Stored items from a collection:
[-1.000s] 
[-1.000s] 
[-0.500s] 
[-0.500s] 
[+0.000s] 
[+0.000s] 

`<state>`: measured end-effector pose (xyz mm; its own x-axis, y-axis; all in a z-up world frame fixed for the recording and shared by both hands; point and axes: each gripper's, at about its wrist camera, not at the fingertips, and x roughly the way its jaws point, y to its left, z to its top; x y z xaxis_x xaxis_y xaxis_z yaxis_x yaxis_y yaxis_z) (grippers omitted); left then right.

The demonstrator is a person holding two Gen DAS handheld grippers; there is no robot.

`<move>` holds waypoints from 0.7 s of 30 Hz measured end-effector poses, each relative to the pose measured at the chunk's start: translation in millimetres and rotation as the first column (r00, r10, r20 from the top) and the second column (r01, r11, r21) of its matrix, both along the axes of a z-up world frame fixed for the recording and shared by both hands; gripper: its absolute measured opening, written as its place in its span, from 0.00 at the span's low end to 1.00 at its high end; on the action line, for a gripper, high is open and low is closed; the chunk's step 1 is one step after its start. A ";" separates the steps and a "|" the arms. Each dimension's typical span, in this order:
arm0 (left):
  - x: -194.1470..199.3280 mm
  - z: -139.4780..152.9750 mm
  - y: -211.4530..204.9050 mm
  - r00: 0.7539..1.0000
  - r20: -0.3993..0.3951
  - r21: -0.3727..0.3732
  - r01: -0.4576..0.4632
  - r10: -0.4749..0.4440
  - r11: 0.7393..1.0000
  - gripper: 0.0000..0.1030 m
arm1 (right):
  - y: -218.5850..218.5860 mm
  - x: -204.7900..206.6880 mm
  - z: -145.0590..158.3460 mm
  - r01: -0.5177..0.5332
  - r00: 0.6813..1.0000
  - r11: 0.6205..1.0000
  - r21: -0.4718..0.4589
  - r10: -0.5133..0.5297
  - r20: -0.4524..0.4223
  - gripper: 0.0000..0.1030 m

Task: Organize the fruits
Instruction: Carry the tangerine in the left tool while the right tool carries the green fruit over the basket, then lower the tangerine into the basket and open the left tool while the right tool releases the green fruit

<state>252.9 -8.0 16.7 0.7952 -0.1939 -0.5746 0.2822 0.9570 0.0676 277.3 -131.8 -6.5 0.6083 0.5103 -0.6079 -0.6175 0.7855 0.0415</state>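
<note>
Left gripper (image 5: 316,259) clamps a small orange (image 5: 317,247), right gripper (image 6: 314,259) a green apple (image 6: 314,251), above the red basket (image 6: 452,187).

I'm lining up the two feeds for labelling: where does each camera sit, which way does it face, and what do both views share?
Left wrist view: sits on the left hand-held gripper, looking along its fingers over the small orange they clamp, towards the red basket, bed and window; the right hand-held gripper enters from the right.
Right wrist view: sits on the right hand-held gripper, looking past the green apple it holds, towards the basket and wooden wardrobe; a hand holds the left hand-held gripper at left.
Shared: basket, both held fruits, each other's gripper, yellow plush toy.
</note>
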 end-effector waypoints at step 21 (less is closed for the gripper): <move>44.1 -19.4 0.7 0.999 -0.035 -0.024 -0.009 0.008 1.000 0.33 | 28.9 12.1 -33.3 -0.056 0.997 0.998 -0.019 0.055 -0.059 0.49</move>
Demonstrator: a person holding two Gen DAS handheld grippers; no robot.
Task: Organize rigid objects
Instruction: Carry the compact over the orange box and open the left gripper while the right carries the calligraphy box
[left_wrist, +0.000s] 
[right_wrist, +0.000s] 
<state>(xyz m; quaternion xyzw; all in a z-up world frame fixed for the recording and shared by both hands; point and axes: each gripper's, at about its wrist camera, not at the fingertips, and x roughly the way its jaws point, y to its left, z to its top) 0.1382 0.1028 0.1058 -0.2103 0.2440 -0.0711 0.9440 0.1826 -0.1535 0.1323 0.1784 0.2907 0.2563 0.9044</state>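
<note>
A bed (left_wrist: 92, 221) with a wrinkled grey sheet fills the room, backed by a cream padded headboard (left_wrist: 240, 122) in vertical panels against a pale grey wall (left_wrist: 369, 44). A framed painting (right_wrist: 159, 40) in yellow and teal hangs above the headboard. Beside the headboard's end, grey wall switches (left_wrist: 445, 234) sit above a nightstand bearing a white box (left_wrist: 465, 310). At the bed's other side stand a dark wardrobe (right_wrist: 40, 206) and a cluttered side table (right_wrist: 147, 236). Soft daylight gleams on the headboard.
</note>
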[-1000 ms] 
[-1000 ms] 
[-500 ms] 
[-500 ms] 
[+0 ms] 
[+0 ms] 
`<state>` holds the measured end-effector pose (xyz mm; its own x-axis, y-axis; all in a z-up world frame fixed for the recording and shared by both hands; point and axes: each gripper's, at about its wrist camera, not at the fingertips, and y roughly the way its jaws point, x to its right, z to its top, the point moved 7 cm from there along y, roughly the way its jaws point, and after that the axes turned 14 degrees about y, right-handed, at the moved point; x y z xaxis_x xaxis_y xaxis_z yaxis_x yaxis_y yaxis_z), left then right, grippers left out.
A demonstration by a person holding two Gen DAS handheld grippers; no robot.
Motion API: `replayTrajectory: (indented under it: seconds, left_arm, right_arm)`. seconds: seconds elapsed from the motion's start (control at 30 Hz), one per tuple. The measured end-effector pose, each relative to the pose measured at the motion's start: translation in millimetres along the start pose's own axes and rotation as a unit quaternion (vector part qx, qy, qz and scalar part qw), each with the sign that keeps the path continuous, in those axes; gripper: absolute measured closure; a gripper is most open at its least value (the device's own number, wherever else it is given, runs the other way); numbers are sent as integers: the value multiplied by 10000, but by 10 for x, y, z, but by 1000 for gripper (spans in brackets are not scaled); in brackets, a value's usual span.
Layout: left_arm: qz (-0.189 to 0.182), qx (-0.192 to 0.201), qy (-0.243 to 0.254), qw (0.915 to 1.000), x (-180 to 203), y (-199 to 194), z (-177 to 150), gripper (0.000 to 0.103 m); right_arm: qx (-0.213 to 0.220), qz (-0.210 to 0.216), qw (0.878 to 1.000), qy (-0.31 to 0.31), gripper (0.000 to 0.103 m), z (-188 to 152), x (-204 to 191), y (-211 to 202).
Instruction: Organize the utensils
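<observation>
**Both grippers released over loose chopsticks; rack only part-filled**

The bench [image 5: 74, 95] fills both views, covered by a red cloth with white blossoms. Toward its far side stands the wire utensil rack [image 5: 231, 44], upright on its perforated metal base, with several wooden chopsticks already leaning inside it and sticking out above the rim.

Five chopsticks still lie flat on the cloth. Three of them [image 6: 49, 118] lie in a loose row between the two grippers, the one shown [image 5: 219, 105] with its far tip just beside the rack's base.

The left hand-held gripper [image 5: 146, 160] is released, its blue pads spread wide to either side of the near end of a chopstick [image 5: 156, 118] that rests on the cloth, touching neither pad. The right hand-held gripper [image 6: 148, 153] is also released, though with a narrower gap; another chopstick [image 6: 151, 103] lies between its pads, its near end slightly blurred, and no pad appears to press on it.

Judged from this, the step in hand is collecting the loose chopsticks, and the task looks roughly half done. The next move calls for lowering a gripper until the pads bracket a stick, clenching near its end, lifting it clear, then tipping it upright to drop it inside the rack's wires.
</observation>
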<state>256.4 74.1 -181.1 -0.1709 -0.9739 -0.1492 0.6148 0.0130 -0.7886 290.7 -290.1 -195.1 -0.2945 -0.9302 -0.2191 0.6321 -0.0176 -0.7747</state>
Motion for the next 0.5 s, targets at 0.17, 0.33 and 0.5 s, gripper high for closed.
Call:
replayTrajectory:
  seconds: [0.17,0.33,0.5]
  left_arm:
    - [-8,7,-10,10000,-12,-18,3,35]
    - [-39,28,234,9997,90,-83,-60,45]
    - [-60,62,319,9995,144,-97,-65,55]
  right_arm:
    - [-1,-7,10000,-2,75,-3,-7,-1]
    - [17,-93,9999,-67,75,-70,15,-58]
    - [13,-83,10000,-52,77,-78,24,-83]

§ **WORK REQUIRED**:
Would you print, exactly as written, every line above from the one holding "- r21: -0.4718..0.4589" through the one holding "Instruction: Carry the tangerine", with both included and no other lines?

§ **EXPECTED ANSWER**:
  - r21: -0.4718..0.4589
  - r10: -0.5133..0.5297
  - r20: -0.4524..0.4223
  - gripper: 0.0000..0.1030 m

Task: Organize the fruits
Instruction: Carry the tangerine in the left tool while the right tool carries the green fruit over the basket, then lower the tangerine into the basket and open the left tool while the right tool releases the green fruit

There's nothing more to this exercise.